Red dwarf for me, they made some classic comedy with that


----------



## Loudandproud205 (Oct 18, 2015)

Ronnie Barker King of comedy closely followed by John Cleese.


----------



## andyedge (Aug 25, 2009)

Red Dwarf is the best for me. Let's hope the two new series they are filming are up to standard. Audience reviews for the six episodes already filmed for Series XI have been good so far.

Some other good ones in the list, but some of my faves missing from the poll:
Still Game
Alan Partridge
Garth Marenghi's Darkplace
IT Crowd
The Young Ones
The Inbetweeners


----------



## Kimo (Jun 7, 2013)

Wwwwhhhhhhhhhhhhhhooooooooooooooooooooooooo


----------



## Rollini (Mar 23, 2012)

kimo said:


> wwwwhhhhhhhhhhhhhhooooooooooooooooooooooooo


lmfao


----------



## Soul boy 68 (Sep 8, 2013)

Natalie said:


> I can't see the poll  is only fools & horses on there?

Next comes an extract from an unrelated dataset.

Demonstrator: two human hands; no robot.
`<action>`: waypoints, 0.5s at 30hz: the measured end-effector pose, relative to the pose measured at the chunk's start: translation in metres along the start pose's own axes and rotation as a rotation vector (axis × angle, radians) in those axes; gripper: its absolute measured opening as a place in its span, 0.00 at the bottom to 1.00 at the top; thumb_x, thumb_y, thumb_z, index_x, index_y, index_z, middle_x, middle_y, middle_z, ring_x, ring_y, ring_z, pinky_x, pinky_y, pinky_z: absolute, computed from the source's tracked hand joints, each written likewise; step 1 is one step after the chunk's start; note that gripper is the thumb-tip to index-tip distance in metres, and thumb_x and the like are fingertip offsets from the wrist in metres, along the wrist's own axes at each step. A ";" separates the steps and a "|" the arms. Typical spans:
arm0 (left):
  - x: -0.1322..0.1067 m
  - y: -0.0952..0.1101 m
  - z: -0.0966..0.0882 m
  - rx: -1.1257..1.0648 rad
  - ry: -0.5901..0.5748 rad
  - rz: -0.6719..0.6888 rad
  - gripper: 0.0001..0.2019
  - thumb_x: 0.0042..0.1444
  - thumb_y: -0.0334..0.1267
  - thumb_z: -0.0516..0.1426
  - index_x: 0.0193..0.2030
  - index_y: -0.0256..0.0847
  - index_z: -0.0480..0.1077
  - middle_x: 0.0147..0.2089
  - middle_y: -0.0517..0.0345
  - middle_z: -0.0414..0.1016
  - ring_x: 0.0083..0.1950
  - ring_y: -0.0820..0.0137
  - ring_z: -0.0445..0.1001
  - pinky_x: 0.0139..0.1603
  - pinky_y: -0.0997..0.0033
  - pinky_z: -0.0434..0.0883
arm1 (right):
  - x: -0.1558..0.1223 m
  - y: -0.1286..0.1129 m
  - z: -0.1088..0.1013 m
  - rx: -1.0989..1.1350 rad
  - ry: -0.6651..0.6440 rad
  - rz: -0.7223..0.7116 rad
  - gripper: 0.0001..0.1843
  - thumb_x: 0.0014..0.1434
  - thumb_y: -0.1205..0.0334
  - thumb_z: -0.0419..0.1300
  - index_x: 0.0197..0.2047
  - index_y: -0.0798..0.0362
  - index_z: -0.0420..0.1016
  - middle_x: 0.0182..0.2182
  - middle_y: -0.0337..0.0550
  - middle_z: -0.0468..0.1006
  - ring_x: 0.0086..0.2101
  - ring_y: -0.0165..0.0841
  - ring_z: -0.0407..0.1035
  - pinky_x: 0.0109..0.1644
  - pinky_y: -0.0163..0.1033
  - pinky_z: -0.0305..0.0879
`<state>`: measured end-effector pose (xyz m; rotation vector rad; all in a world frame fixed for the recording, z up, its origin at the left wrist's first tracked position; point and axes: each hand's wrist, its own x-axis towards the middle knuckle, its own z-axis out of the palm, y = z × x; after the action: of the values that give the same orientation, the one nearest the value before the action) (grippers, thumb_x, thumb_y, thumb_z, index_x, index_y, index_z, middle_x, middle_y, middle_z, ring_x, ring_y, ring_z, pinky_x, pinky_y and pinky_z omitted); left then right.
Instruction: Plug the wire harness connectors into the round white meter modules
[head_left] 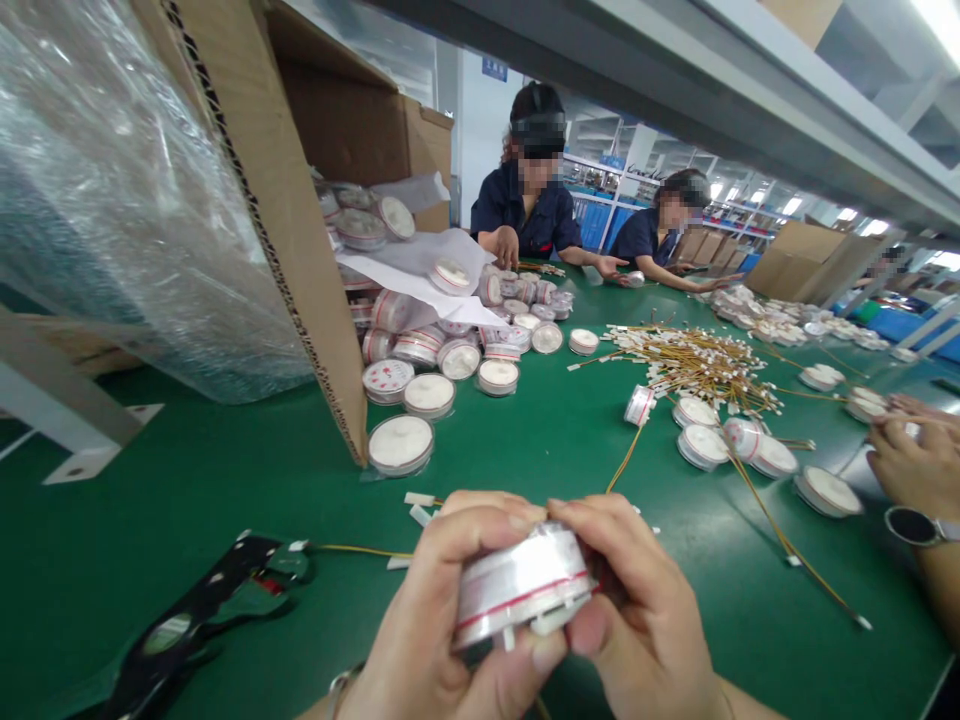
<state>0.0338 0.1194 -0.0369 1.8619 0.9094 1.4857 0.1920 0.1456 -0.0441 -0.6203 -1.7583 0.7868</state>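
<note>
Both my hands grip one round white reel-like piece [521, 590] with a red stripe round its side and a clear wrap, tilted above the green table [247, 480]. My left hand [442, 610] is closed round its left side, thumb underneath. On its right side, my right hand [637, 600] pinches the edge with thumb and fingers. White tabs show at the piece's lower edge, near my thumbs. Behind my left hand lie small white connectors [420, 500] and a yellow wire [360, 549] leading to a black flat device [202, 610] at the left.
A cardboard box [300, 220] on its side spills many similar round pieces [429, 393]. A heap of yellow wires with white connectors [690, 360] lies mid-table. A co-worker's hand with a watch [911, 525] is at the right; two people [525, 200] sit across. A metal beam [675, 110] crosses above.
</note>
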 end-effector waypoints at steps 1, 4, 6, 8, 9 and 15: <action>0.000 -0.001 0.000 -0.005 -0.012 -0.019 0.17 0.59 0.37 0.55 0.53 0.48 0.56 0.49 0.57 0.62 0.54 0.70 0.62 0.54 0.77 0.66 | 0.000 0.002 0.000 0.002 -0.013 0.017 0.23 0.61 0.46 0.52 0.56 0.45 0.65 0.42 0.41 0.71 0.41 0.29 0.65 0.41 0.33 0.64; 0.001 -0.003 -0.001 -0.025 -0.033 -0.019 0.17 0.60 0.39 0.54 0.54 0.49 0.54 0.50 0.57 0.59 0.54 0.71 0.62 0.53 0.77 0.67 | -0.001 0.006 -0.002 -0.021 -0.075 0.035 0.25 0.62 0.45 0.50 0.60 0.44 0.59 0.49 0.42 0.67 0.48 0.32 0.62 0.51 0.38 0.62; 0.001 -0.004 -0.001 -0.037 -0.055 -0.002 0.17 0.60 0.42 0.53 0.55 0.49 0.54 0.51 0.56 0.58 0.54 0.70 0.61 0.52 0.76 0.67 | -0.001 0.007 -0.004 -0.032 -0.117 0.018 0.29 0.62 0.43 0.49 0.63 0.45 0.55 0.52 0.43 0.66 0.49 0.34 0.61 0.52 0.41 0.60; 0.000 -0.006 0.000 -0.037 -0.061 0.011 0.22 0.58 0.50 0.55 0.55 0.49 0.54 0.51 0.55 0.57 0.55 0.67 0.61 0.53 0.73 0.67 | 0.000 0.006 -0.005 -0.044 -0.141 -0.023 0.33 0.60 0.42 0.50 0.64 0.47 0.53 0.52 0.45 0.65 0.49 0.35 0.61 0.52 0.42 0.61; 0.000 -0.007 0.000 -0.036 -0.054 0.016 0.26 0.55 0.54 0.56 0.56 0.49 0.54 0.51 0.55 0.56 0.54 0.66 0.61 0.53 0.72 0.68 | 0.001 0.006 -0.006 -0.059 -0.141 -0.049 0.33 0.60 0.42 0.51 0.64 0.48 0.53 0.51 0.45 0.66 0.48 0.35 0.61 0.52 0.42 0.61; -0.004 -0.011 0.004 0.089 -0.016 0.027 0.35 0.46 0.59 0.60 0.56 0.46 0.55 0.49 0.54 0.59 0.50 0.65 0.64 0.51 0.70 0.67 | 0.007 0.000 -0.004 -0.095 -0.093 -0.103 0.26 0.61 0.49 0.54 0.60 0.50 0.61 0.46 0.44 0.72 0.46 0.33 0.65 0.50 0.39 0.63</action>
<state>0.0353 0.1227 -0.0482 1.9538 0.9605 1.4662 0.1939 0.1518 -0.0391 -0.5588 -1.9060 0.6731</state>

Yes it it Natalie, it's there. :thumb:


----------



## Natalie (Jan 19, 2011)

Soul boy 68 said:


> Yes it it Natalie, it's there. :thumb:


I'll vote that then :thumb:


----------



## tigerspill (Nov 28, 2015)

I have never really watched Black Adder so will have to get the set as many seem to rate it highly. Thanks


----------



## Natalie (Jan 19, 2011)

Father Ted for me as well.


----------



## chongo (Jun 7, 2014)

The young ones, and Bottom .


----------



## knightstemplar (Jun 18, 2010)

A league of gentlemen, best ever for me.


----------



## DJ X-Ray (Sep 2, 2012)

Citizen Smith
Rising Damp


----------



## great gonzo (Nov 4, 2010)

Black Adder and fools and horses two very different styles of comedy but equally as good as each other. 

Gonz.


----------



## mikethefish (Feb 4, 2011)

Only Fools is the best but I also loved Dear John !!!!!


----------



## TonyHill (Jul 28, 2015)

In sickness and in health


----------



## Wilco (Apr 22, 2010)

There seems to be a distinct lack of Phoenix Nights on the list for some reason.


----------



## Kimo (Jun 7, 2013)

Wilco said:


> There seems to be a distinct lack of Phoenix Nights on the list for some reason.


Now we're talking


----------



## silverback (Jun 18, 2008)

in no order.

curb your enthusiasm
phoenix nights
mighty boosh
snuffbox
league of gentlemen
inbetweeners


----------



## justina3 (Jan 11, 2008)

couldnt put an order on my list kinda depends on what mood i am in, sorry in advance for the usa cheese at no 3

1 Faulty Towers 
2 Only fools and horses
3 Friends 
4 Black Adder 
5 The Inbetweeners
6 Little Britian


----------



## Rowan83 (Aug 21, 2007)

Only Fools & Horses
Inbetweeners
Father Ted


----------



## Kiashuma (May 4, 2011)

If it's a girl they're gonna name it Sigourney, after the actress. And if it's a boy they're gonna name him Rodney, after Dave.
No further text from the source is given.